Glücklicherweise, war ich mit einer
befreundeten Inderin, Sushmita, die bei mir in der Nähe wohnt,
angekommen, die uns beide schließlich bis zum Bus durchgefragt
hatte.
Dort angekommen, trafen wir unsere
Mitreisenden, Niccolo aus Italien, der in einem Architekturstudio ein
Praktikum für sein Architekturstudium macht (das gleiche
Architekturstudio, in dem Sushmita auch arbeitet). Liz aus Kanada,
die ein Praktikum beim einer indischen Teil der Aga-Kahn-Stiftung macht und im Bereich
Genderequality arbeitet.

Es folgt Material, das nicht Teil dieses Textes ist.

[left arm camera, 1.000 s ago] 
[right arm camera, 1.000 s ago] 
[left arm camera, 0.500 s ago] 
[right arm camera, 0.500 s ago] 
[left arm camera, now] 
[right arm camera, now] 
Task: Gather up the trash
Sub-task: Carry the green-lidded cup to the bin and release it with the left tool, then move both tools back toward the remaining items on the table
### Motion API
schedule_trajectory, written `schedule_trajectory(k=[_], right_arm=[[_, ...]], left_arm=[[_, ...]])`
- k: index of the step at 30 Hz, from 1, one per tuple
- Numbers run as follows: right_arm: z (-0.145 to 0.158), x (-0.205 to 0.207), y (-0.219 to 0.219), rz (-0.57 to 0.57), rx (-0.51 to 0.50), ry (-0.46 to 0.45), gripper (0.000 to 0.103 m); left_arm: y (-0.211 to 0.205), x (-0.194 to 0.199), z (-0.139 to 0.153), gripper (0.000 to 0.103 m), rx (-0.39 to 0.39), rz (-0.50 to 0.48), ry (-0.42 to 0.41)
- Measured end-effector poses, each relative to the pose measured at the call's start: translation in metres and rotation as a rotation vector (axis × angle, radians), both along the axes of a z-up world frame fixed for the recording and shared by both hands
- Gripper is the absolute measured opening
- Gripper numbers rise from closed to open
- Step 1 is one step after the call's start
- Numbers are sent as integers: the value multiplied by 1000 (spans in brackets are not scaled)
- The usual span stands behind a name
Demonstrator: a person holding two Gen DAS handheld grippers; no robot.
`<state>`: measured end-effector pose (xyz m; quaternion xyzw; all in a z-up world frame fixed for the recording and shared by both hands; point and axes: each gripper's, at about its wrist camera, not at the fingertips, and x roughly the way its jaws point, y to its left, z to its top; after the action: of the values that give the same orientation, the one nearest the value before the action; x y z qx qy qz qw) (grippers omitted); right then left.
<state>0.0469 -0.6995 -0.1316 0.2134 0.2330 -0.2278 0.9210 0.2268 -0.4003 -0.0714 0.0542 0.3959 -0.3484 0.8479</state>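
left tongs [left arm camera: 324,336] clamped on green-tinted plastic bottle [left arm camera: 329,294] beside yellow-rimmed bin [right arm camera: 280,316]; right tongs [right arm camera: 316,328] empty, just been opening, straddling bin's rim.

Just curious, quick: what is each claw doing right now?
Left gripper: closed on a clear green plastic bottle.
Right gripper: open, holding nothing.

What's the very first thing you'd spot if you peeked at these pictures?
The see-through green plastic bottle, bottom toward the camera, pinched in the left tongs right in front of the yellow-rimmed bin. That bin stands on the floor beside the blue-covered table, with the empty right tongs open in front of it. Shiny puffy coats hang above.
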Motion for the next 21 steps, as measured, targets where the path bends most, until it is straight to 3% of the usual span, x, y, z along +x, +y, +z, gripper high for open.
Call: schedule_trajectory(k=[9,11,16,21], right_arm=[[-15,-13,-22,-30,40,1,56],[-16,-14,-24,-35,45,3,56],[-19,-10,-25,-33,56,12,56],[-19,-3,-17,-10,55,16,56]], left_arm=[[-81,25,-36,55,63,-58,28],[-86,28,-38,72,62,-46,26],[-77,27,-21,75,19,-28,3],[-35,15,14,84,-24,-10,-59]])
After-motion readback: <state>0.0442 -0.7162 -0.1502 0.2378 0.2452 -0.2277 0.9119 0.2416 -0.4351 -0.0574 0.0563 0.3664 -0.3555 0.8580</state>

Lisette, die im ebenfalls im Rahmen ihres
Studiums in Indien ist, um an der CEPT-University im Bereich
Stadtplanung und Smartcity zu arbeiten.
Die Busfahrt sollte eine ganz besondere
werden, da wir unglücklicherweise keinen Sleeperbus mehr bekommen
haben und dementsprechend die ca. achtstündige Fahrt im Sitzen
verbringen mussten, was das Schlafen dann doch deutlich erschwert.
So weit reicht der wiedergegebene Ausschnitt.